Many of these functions are already known to the ABAP community. From release 7.54 ABAP SQL supports the following new window functions in window expressions as well:
LEAD and LAG
The window functions LEAD or LAG are suitable for calculations, such as determining the difference between values in the current row and values of the preceding or following rows.
These two functions can only be specified together with ORDER BY after OVER with the following syntax
LEAD|LAG( sql_exp1[, diff[, sql_exp2]] )
The result of the functions is the value of the SQL expression sql_exp1 for the row of the current window defined by the addition diff or the box defined by the addition ORDER BY after OVER.
- For the function LEAD, diff determines the row positioned the corresponding distance after the current row.
- For the function LAG, diff determines the row positioned the corresponding distance in front of the current row.

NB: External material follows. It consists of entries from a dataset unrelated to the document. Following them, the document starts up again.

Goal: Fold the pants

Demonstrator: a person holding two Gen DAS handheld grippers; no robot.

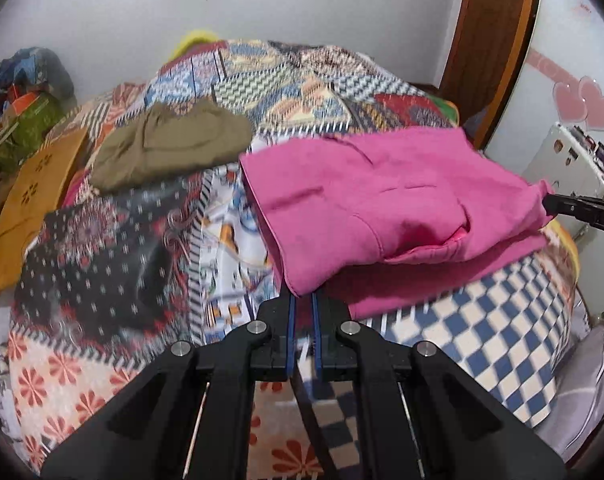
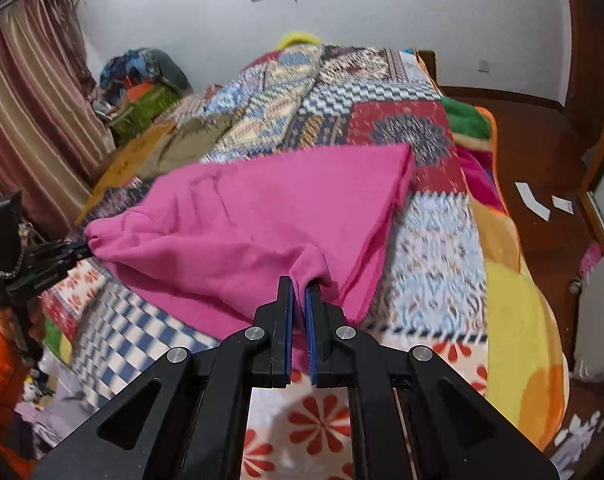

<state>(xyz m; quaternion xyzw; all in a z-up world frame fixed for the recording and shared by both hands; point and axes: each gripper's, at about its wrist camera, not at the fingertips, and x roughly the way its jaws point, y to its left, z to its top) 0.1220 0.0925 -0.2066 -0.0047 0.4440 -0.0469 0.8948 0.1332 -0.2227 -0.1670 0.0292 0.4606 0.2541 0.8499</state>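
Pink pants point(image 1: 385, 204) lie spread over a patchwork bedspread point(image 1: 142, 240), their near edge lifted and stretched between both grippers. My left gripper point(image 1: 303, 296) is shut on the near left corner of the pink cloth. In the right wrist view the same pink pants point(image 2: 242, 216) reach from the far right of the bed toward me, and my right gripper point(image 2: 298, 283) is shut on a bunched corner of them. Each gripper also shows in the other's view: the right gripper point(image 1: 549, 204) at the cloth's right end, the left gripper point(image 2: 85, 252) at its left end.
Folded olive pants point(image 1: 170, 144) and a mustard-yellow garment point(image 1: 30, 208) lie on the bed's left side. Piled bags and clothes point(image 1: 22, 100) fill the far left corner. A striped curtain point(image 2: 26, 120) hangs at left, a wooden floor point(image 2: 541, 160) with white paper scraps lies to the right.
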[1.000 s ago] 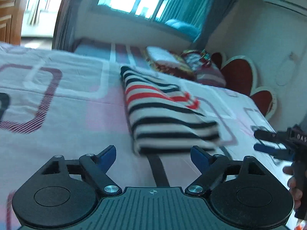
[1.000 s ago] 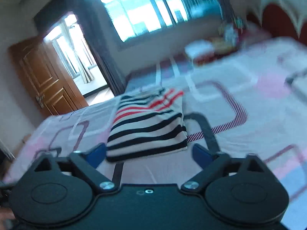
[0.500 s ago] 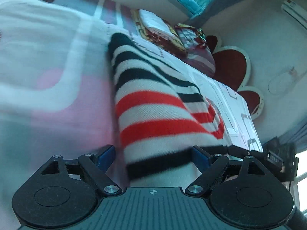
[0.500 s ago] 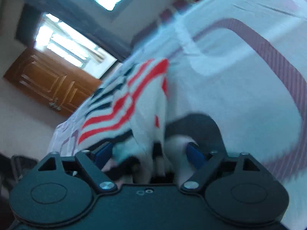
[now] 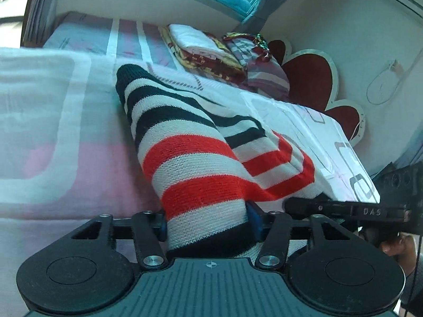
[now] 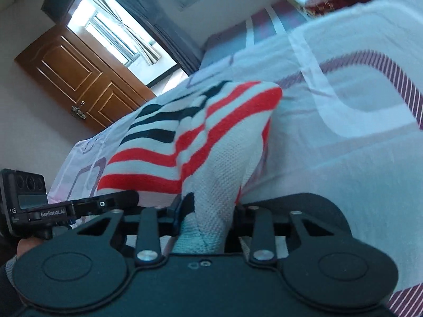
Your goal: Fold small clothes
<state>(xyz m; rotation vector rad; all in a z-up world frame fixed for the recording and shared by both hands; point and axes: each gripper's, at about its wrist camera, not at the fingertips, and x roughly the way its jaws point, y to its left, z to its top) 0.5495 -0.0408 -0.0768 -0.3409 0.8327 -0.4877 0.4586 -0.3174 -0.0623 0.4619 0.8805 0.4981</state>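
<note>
A folded knit sweater [image 5: 185,158] with black, white and red stripes lies on the bed. My left gripper [image 5: 208,224] has the near left end of it between its blue pads [image 5: 254,222]; the jaws are closing and press the cloth. In the right wrist view the same sweater [image 6: 164,153] bunches upward. My right gripper [image 6: 207,211] is closing on its near right end, with cloth squeezed between the fingers. Each gripper shows in the other's view: the right gripper [image 5: 330,208] and the left gripper [image 6: 79,208].
The bed sheet [image 5: 53,132] is pale with pink and maroon patterns. Folded bedding and pillows [image 5: 211,50] are stacked by the red headboard [image 5: 309,79]. A wooden door [image 6: 79,79] stands beyond the bed. A hand [image 5: 396,245] holds the right gripper.
Both grippers came down to the sweater's near edge from a distance. Their jaws stood wide open before and now have closed in on the cloth, which has bunched up.
</note>
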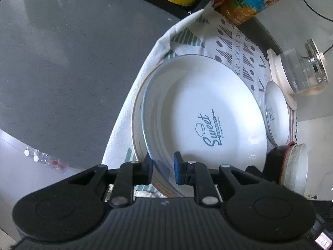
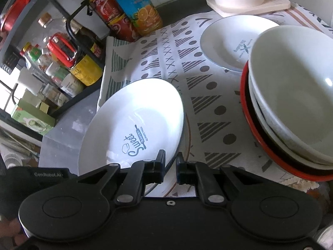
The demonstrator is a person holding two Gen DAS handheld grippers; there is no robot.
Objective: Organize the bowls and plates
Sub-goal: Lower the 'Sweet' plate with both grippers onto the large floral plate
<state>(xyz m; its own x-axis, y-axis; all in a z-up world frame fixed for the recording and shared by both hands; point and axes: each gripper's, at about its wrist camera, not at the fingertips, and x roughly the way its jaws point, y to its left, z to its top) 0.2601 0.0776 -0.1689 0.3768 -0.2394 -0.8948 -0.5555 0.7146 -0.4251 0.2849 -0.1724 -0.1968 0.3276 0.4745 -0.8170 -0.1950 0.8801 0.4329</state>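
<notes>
Claws: L (image 1: 163, 166) + R (image 2: 170, 162) both clamp "Sweet" plate (image 2: 133, 125) rim.

The left gripper (image 1: 163, 165) points steeply downward, its black linkage arms fanning out from the ribbed body at 6 o'clock. Its two blue-padded fingers (image 1: 178, 169) stand a narrow gap apart, the rim of the Sweet plate (image 1: 208, 112) passing between them; whether the pads press on it cannot be told. The right gripper (image 2: 170, 164) also tilts steeply down, its body filling the view toward 6 o'clock. Its black fingers (image 2: 160, 162) are drawn close and clamp the near edge of that same plate, which runs off toward 10 o'clock.
</notes>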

If diff is not specified, the value 1 is used implicitly. If the row determined by diff is not in the current window, the result is the null value by default. If the optional SQL expression sql_exp2 is specified, it is evaluated and returned for the current row in cases where the row does not exist.
SELECT statement with the window functions LEAD and LAG as operands of an arithmetic expression. The addition PARTITION is not specified, which means there is only one window with all rows of the result set. Both LEAD and LAG have only one argument each, which means that the difference between the values of the column NUM1 is calculated using the directly following or preceding row, and any nonexistent rows produce null values. The latter are defined using a null indicator. The program DEMO_SELECT_OVER_LEAD_LAG_DIFF uses this SELECT statement :
SELECT num1 AS number, num1 - LEAD( num1 ) OVER( ORDER BY id ) AS diff_lead, num1 - LAG( num1 ) OVER( ORDER BY id ) AS diff_lag FROM demo_expressions ORDER BY id INTO TABLE @DATA(lead_lag_diffs) INDICATORS NULL STRUCTURE null_ind.
and, when executed, the program displays the result, as partly shown below.
FIRST_VALUE and LAST_VALUE
The FIRST_VALUE function returns the first value of a sorted set of values, the LAST_VALUE function returns the last value of a sorted set of values. OVER and ORDER BY are mandatory. PARTITION BY is optional. If a window is divided into partitions, the FIRST_VALUE/LAST_VALUE function returns a result for each partition (see example). If there’s no PARTITON BY clause, the functions work on the entire window.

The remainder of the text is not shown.